Thyroiditis and Hashimoto's are used interchangeably. The best terminology would be Hashimoto's Thyroiditis.

Here is info on that.
http://www.thyroidmanager.org/Chapter8/8-frame.htm

And I don't know if I explained the criteria for Graves' or not but here is info on that.
http://www.thyroidmanager.org/Chapter11/11-frame.htm

As per Dr. Robert Graves', the clinical (observation) criteria would be exophthalmos, goiter, pretibial myxedema and thyrotoxicosis.

Let us know what you think after having read all this information. Listen to your "inner doctor."


----------



## kdsjen (Apr 25, 2011)

I also was originally diagnosed with Graves (without meeting those criteria, just based on some symptoms and labs) but switched from my PCP to an endocrinologist before treatment. Based on my antibodies, my endo thinks it's early Hashimotos instead and I'm just riding out the slightly hyper stage (on nothing but beta blockers) and waiting to see what happens. 
Were you ever tested for antibodies or have an u/s? 
You story sounds kind of similar so I'm interested to see what the "experts" have to say!
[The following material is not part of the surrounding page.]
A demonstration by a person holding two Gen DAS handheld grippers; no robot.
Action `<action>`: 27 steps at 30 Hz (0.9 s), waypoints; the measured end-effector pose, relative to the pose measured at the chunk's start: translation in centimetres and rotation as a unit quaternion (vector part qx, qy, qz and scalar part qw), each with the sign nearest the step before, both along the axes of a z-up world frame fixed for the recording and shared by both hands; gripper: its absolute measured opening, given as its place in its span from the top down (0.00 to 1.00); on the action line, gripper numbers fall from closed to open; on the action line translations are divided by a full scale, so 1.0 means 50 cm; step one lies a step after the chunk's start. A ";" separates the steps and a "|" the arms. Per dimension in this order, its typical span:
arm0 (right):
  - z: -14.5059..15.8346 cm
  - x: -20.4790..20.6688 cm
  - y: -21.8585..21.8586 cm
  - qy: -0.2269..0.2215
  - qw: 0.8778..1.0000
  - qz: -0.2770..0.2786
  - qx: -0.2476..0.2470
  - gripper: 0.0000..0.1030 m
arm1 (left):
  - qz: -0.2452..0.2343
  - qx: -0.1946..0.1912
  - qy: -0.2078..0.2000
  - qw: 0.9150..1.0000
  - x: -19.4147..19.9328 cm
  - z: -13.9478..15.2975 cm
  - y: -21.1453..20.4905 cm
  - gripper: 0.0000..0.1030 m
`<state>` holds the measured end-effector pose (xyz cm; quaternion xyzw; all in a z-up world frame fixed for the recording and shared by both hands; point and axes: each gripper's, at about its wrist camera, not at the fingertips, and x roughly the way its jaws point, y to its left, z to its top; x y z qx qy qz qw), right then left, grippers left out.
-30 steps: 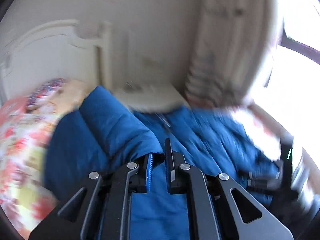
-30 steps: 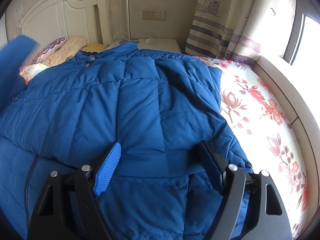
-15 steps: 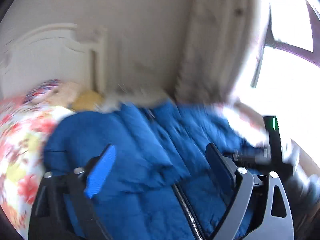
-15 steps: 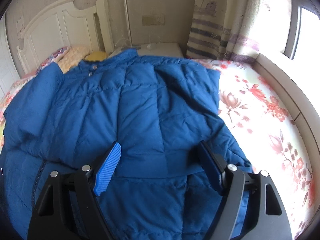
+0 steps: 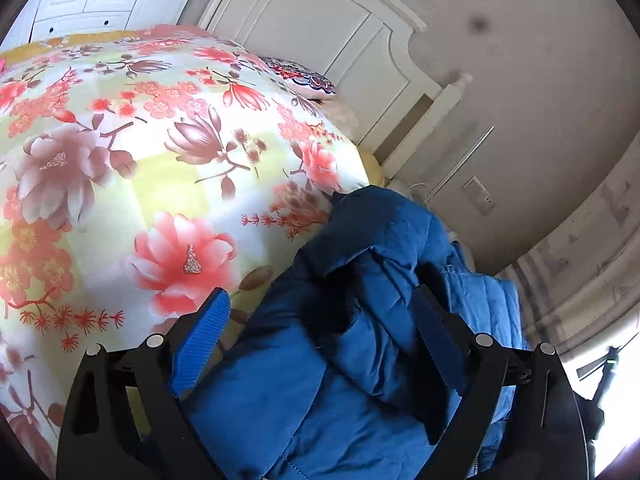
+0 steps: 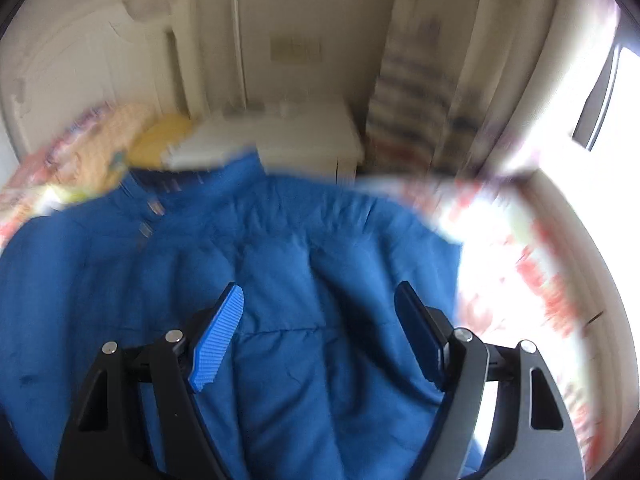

I do have to say that I was a little relieved (if I can even say that) to be looking at a hypo rather than hyper future. I just hope it all ends up straightforward.. for both of us!


----------



## Andros (Aug 26, 2009)

kdsjen said:


> I also was originally diagnosed with Graves (without meeting those criteria, just based on some symptoms and labs) but switched from my PCP to an endocrinologist before treatment. Based on my antibodies, my endo thinks it's early Hashimotos instead and I'm just riding out the slightly hyper stage (on nothing but beta blockers) and waiting to see what happens.
> Were you ever tested for antibodies or have an u/s?
> You story sounds kind of similar so I'm interested to see what the "experts" have to say! I do have to say that I was a little relieved (if I can even say that) to be looking at a hypo rather than hyper future. I just hope it all ends up straightforward.. for both of us!


I was in very advanced stages and was only diagnosed after having almost died from a thyroid storm.

In my case, at that point in time, I presented w/the clinical criteria I mentioned.

Many say that Hashi's and Graves' really are sisters in the hood and that Hashimoto's patients can present with the 4 clinical criteria at which point it is dubbed Graves'.

After all this happend, I finally got medical intervention and was tested for some antibodies. That was back in the day and now they have identified many more antibodies and autoantibodies (binding, blocking and stimulating) indigenous to the thyroid.

Here is just a sampling.

TSI
Normally, there is no TSI in the blood. If TSI is found in the blood, this indicates that the thyroid stimulating immunoglobulin is the cause of the of a person's hyperthyroidism. 
http://www.medicineonline.com/topics/t/2/Thyroid-Stimulating-Immunoglobulin/TSI.html

TSI (thyroid stimulating immunoglobulin),TPO (antimicrosomal antibodies) TBII (thyrotropin-binding inhibitory immunoglobulin), Thyroglobulin Ab, ANA (antinuclear antibodies), (thyroid hormone panel) TSH, Free T3, Free T4.

You can look this stuff up here and more.........
http://www.labtestsonline.org/

Never had a sonogram. Eventually had RAIU (radioactive uptake.) Now, Hashimoto's "typically" presents with high titers of TPO (antimicrosomal) and a grape-like cluster of nodules but do bear in mind that this too is only suggestive and the true test for Hashimoto's would be FNA where the pathologist would look for and identify Hurthle Cells indigenous to Hashimoto's.


----------



## Steal_My_Skin (Mar 18, 2011)

In this case, my doctor is not using Hashimoto's and thyroiditis interchangeably. He says I have ACUTE Thyroiditis. It is ridiculously rare, and I'm struggling to find good info to show you. But it differs from Hashimoto's in that Hashi's is chronic.

My TSH hit 100. I've been taken off my methimazole, and I'm waiting to hopefully get back to normal... I just don't know if normal means NORMAL, of if normal means Graves.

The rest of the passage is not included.